- _Task objective_
This exercise calls for duplicating every entry below exactly, without the images.

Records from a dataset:
=-=-=-=-=

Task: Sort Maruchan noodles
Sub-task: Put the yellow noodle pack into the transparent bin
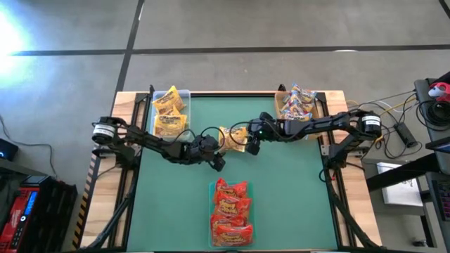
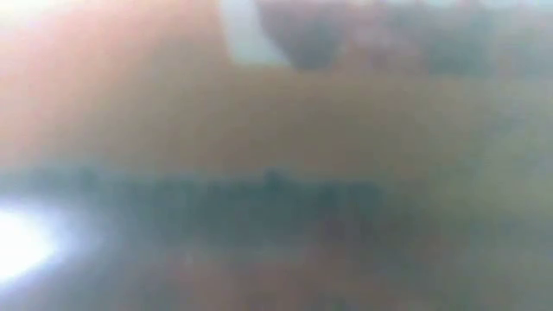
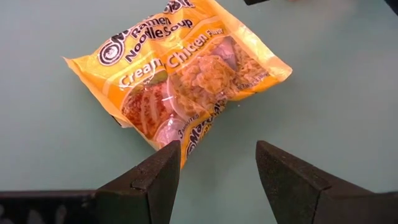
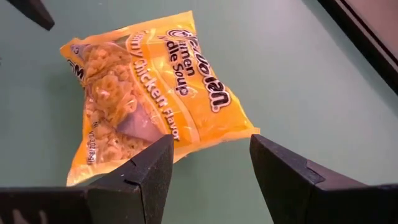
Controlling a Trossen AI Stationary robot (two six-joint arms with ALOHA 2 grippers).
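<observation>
Yellow crinkly plastic ramen packet (image 1: 233,135): flat on green surface (image 1: 295,190), centre, between both grippers | left gripper (image 3: 214,180): jaws open, holding nothing | right gripper (image 4: 208,174): jaws open, holding nothing

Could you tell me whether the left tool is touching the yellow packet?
Cannot tell: in the left wrist view, one finger overlaps the yellow packet.

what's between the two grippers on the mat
One yellow packet, lying alone on the green mat between the open left gripper and open right gripper. High view shows it; both wrist views confirm.
</observation>
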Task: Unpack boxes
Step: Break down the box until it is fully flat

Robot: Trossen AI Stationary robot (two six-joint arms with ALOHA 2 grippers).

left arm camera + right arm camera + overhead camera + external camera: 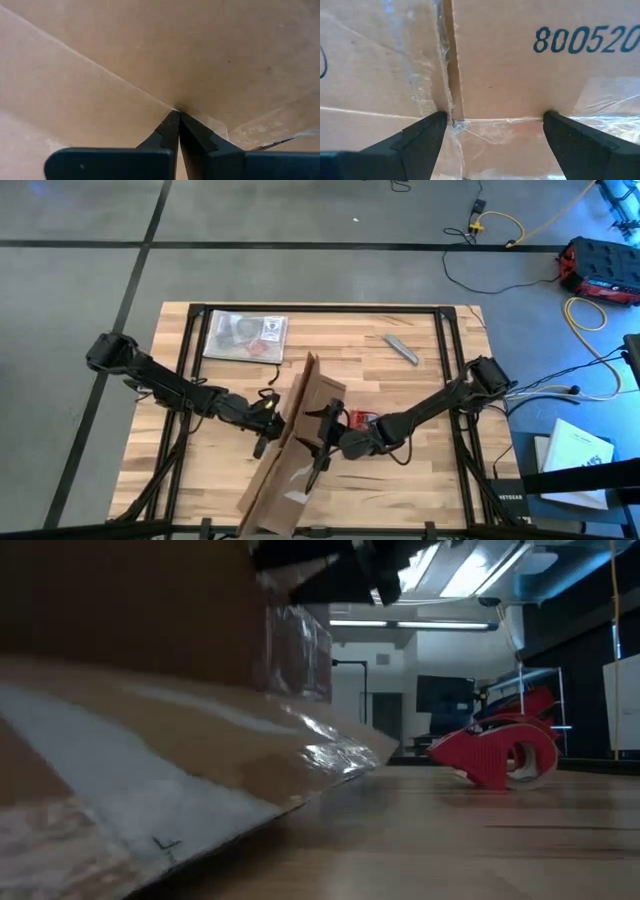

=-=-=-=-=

- _Completed exercise_
Task: Sort Maruchan noodles
Sub-task: Put the yellow noodle pack into the transparent bin
Controlling a Trossen AI Stationary robot (two six-joint arms with ALOHA 2 grippers).
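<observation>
Yellow crinkly plastic ramen packet (image 1: 233,135): flat on green surface (image 1: 295,190), centre, between both grippers | left gripper (image 3: 214,180): jaws open, holding nothing | right gripper (image 4: 208,174): jaws open, holding nothing

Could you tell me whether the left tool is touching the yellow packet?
Cannot tell: in the left wrist view, one finger overlaps the yellow packet.

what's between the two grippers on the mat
One yellow packet, lying alone on the green mat between the open left gripper and open right gripper. High view shows it; both wrist views confirm.
</observation>
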Task: Unpack boxes
Step: Break down the box until it is fully flat

Robot: Trossen AI Stationary robot (two six-joint arms with ALOHA 2 grippers).

left arm camera + right arm camera + overhead camera + external camera: 

The exercise was answered in full.